Immigrants ‘helped America achieve its greatness,’ says daughter of two foreign-born physicians

Growing up in rural Ashtabula County in Ohio, Yasmin Sokkar Harker says her parents and a slew of other foreign doctors were the mainstay in providing healthcare to residents there, delivering babies, performing surgeries and dispensing medications.

So she froze and replayed over and over again a video last summer in which a woman, who worked in the medical field, said America "stopped being great" about 30 years ago when the doctors from foreign countries started coming here, wrote Harker in a narrative in Health Affairs.

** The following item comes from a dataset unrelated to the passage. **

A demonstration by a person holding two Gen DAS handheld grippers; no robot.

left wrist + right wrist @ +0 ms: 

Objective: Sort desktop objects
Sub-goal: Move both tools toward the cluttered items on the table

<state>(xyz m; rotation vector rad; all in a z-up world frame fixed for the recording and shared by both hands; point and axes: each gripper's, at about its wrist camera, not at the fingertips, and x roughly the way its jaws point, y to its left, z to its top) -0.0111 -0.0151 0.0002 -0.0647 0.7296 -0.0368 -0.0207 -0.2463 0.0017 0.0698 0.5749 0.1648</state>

Harker's parents were from the Philippines and Egypt, and they met as residents in a Cleveland hospital in the early 1970s. When she was three-years-old, they moved to a small town about 50 miles from Cleveland, where her parents both practiced for more than 30 years.

Now, given the current political climate, Harker, a professor and law librarian at the City University of New York School of Law in New York City, asks whether those immigrant doctors who have helped fill physician shortages in the U.S. for years, including many rural areas where they alone provide healthcare, are still welcome.

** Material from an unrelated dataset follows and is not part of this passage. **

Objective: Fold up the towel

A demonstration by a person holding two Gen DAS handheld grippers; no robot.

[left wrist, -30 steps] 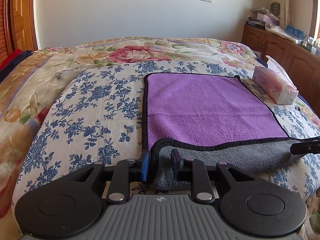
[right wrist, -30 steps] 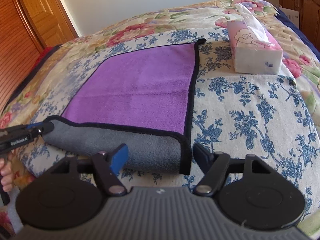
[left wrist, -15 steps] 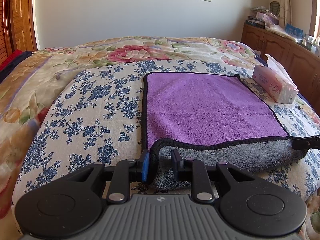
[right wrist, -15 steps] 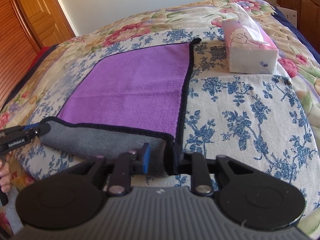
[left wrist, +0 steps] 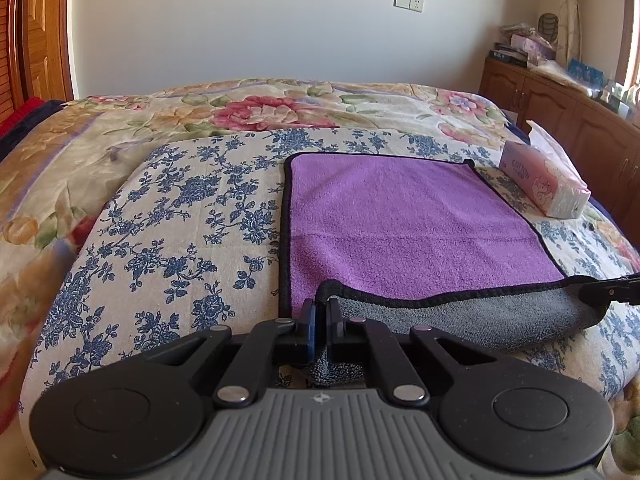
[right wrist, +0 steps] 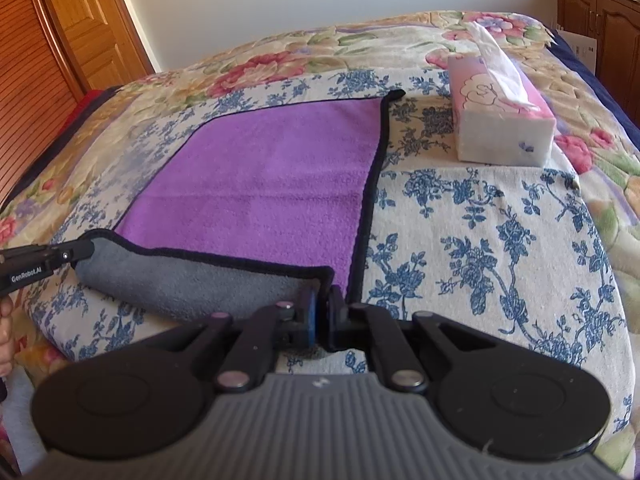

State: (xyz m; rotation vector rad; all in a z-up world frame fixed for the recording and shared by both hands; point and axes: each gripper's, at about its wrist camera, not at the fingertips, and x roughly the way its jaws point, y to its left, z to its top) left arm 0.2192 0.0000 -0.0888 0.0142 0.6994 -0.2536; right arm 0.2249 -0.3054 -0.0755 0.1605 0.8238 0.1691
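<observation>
A purple towel [left wrist: 400,216] with a black hem and a grey underside lies flat on the bed; it also shows in the right wrist view [right wrist: 272,184]. Its near edge is curled over, grey side up [left wrist: 480,316]. My left gripper [left wrist: 320,316] is shut on the towel's near left corner. My right gripper [right wrist: 322,308] is shut on the near right corner. Each gripper's tip shows in the other's view, at the right edge [left wrist: 608,290] and the left edge [right wrist: 48,258].
A pink tissue box [left wrist: 544,178] lies on the bed right of the towel, and shows in the right wrist view [right wrist: 500,124]. A blue-flowered cloth [left wrist: 180,232] covers the bed under the towel. Wooden cabinets [left wrist: 560,108] stand at the right, a wooden door [right wrist: 80,24] at the left.
My right gripper closed from wide open onto the towel's near right corner. My left gripper pinched tighter on the near left corner. The folded edge has lifted and moved slightly forward.
</observation>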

She cited a Syrian doctor who, as a result of President Donald Trump’s travel ban, left the U.S. to work in Canada. And an Iraqi doctor who worked in rural Georgia for several years started to face harassment, so he left for California.

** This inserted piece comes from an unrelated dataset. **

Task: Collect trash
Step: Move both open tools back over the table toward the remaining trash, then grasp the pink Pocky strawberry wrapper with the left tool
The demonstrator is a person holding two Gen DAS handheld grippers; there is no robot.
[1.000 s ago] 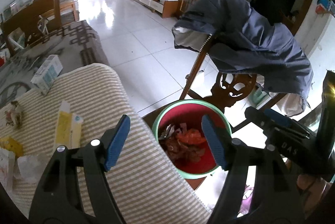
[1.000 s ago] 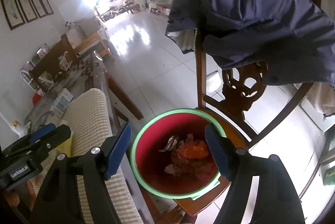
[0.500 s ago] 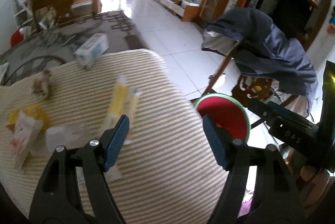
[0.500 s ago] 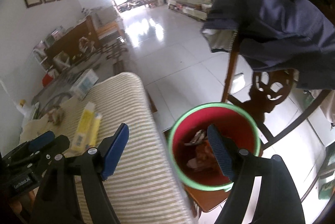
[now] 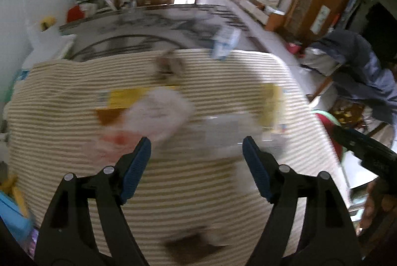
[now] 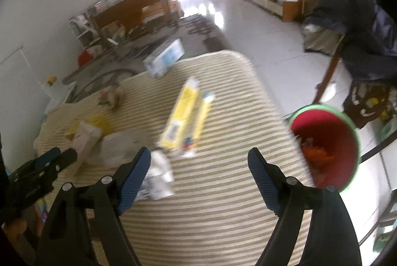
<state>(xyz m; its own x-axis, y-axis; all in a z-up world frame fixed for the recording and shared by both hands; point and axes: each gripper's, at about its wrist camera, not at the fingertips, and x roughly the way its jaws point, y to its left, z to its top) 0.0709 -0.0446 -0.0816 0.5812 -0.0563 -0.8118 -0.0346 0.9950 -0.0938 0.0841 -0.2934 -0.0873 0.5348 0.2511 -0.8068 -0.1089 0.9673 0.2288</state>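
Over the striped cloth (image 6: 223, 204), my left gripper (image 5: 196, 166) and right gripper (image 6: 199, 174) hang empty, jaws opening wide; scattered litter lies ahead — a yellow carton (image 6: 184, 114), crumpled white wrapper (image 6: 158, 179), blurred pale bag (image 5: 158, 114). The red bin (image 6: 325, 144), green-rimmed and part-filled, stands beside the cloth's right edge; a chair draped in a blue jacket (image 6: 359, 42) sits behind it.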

Then there are residency programs reluctant to match candidates from banned countries because of uncertainty about whether they will be allowed into the country. Immigration policies that prevent doctors and medical students from coming to the U.S. have been denounced by many medical organizations as detrimental to the healthcare industry, which already faces a looming shortage of physicians.

"Immigrant doctors have never been a sign that America stopped being great. From the 1970s through the present, they have helped America achieve its greatness,” Harker wrote. While she can’t predict what will happen next with U.S. immigration laws, the country should oppose nativist and anti-immigrant laws in the future, she said.

For now, she can breathe a little easier. A judge ruled Tuesday that healthcare workers and students already covered by Deferred Action for Childhood Arrivals—or DACA—can continue their employment, education, training and research in the U.S.

DACA is program that protects young undocumented immigrants who came to the United States as children from deportation. Judge William Alsup ruled that the Trump administration must continue to process DACA renewal applications, CNN reported. However, the ruling is limited and doesn't cover applications for those who have never before received DACA protections.